How Do You Create Accountability Within Your Organization?
Some will build dashboards to track results. Others will point to organizational alignment and planning.
We at Flywheel Advisors believe that accountability derives from the expectation that all team members, starting with C-Suite, down to the entry-level employee, transparently conduct themselves and collaborate with their co-workers when appropriate.
Transparency means everyone on your team must strive to be honest and open in all interactions. Not just when asked but proactively providing status and information about potential risks allowing others to react appropriately.
Collaboration, similar to cooperation, acknowledges that a company has shared goals, most activities or departments have interdependencies, and team members must proactively work together to meet company objectives.
Not All Companies Adopt These Principles of Transparency and Collaboration
For instance, if teams are not transparent and hide or suppress critical metrics, how can the organization measure performance or identify issues? In many companies, silos are prevalent. Marketing teams may not think of the downstream impacts of product design on internal partners, such as shipping and fulfillment. The lack of collaboration during those phases can create issues, unnecessary costs, and resource drains that otherwise could be allocated to other improvement initiatives.
How Do I Implement a More Transparent and Collaborative Culture At My Company?
Changing to a more collaborative and transparent culture starts at the top of an existing organization. It requires your top leaders to lead by example, be willing to provide more visibility into metrics and operations and change how meetings are handled, and insist on new ways of group interactions across the company. This will take time and possibly cause disruption and possibly defections of employees, managers, and even senior leaders who don’t subscribe to higher visibility and accountability.
It is undoubtedly much easier for a new company to incorporate these characteristics into its culture.

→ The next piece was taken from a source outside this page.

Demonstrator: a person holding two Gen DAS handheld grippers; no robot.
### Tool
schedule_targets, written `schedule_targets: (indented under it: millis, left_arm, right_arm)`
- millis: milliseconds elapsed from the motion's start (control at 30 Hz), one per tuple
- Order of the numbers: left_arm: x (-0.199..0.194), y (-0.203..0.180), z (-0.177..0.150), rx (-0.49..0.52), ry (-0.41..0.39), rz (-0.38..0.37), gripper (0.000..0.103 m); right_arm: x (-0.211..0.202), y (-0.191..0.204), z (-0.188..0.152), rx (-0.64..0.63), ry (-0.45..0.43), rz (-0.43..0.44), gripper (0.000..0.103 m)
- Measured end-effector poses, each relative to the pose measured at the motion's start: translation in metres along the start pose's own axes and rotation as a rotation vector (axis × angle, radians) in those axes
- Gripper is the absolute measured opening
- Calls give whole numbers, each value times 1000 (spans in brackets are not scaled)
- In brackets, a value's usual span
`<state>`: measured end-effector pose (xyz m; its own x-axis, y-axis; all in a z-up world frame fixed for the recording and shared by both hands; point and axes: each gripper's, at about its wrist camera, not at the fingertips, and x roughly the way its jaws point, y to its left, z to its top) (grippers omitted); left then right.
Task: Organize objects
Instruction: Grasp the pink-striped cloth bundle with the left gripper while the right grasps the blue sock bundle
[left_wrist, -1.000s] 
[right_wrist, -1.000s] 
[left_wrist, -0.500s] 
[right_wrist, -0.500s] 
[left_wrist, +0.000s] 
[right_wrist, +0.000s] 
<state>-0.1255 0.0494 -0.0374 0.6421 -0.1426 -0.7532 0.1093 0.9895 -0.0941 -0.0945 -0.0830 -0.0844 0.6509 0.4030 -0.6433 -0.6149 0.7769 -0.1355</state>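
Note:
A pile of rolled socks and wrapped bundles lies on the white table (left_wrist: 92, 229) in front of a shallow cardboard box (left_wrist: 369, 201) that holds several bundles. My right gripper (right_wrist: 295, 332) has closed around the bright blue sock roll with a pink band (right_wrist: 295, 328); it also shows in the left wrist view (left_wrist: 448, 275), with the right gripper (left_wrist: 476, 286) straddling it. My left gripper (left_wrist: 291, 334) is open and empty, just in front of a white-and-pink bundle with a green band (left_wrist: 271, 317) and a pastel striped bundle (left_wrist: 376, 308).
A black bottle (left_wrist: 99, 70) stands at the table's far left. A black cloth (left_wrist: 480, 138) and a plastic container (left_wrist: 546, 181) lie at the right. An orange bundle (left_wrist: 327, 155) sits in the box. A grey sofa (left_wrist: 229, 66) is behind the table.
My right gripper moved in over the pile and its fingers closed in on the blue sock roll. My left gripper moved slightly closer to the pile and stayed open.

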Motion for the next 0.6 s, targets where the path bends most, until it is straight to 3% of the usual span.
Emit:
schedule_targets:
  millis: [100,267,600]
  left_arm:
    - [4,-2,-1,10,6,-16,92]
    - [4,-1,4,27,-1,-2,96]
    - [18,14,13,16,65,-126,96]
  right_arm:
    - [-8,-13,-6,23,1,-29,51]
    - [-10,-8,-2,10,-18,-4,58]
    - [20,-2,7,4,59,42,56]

Not only do your leaders need to reflect this in your culture, but you can also build this into your hiring processes (also known as “ticket to entry”). Building a checklist of criteria used during the interview process can ensure that hiring managers are accountable for bringing in employees that subscribe to the company’s core values.
Your company’s need for transparency and collaboration may not resonate with your management style. However, in the post-pandemic world and remote work becoming more prevalent, companies will lose visibility into employee, team, and unit operations and performance. To the cynic, at minimum, encouraging new, open ways of communicating and working together to fill the voids left by informal workplace interactions will help hedge against downside risks. For the optimist, as documented by Bossidy and Charam, you can enable your team to be genuinely high-performing by encouraging accountability through a more transparent and collaborative culture.